◆ EXERCISE REQUIREMENTS ◆
For the material that follows, state the number of lines where "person" occurs, and add nothing.

#### PROVIDED INFORMATION ####

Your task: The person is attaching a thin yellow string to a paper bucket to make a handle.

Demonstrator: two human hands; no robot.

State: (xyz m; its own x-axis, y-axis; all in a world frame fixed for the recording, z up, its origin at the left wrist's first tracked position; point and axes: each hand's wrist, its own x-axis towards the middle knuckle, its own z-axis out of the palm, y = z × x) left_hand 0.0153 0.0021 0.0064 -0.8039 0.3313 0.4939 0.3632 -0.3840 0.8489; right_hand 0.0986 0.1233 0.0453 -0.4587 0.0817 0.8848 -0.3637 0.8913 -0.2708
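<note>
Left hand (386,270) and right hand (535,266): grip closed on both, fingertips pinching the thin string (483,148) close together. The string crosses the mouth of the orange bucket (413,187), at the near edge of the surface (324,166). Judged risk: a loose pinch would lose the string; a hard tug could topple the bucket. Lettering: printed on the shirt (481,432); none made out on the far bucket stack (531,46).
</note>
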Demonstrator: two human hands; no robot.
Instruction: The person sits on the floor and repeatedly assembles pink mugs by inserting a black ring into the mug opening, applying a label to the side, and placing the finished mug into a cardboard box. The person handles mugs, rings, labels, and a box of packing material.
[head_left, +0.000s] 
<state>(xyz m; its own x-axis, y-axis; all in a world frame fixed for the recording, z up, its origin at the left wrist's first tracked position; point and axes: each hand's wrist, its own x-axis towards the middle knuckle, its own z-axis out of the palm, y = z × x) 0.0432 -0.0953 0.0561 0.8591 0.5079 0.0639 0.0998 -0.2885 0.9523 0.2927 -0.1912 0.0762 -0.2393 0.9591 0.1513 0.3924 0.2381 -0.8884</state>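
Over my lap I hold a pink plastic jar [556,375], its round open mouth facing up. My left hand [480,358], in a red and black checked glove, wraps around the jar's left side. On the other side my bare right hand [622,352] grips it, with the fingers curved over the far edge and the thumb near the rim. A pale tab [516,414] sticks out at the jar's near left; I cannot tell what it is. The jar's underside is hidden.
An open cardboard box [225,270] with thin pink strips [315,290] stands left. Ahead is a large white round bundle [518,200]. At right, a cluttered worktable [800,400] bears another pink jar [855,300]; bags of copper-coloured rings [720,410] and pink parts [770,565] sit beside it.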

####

◆ WRITTEN SOLUTION ◆
2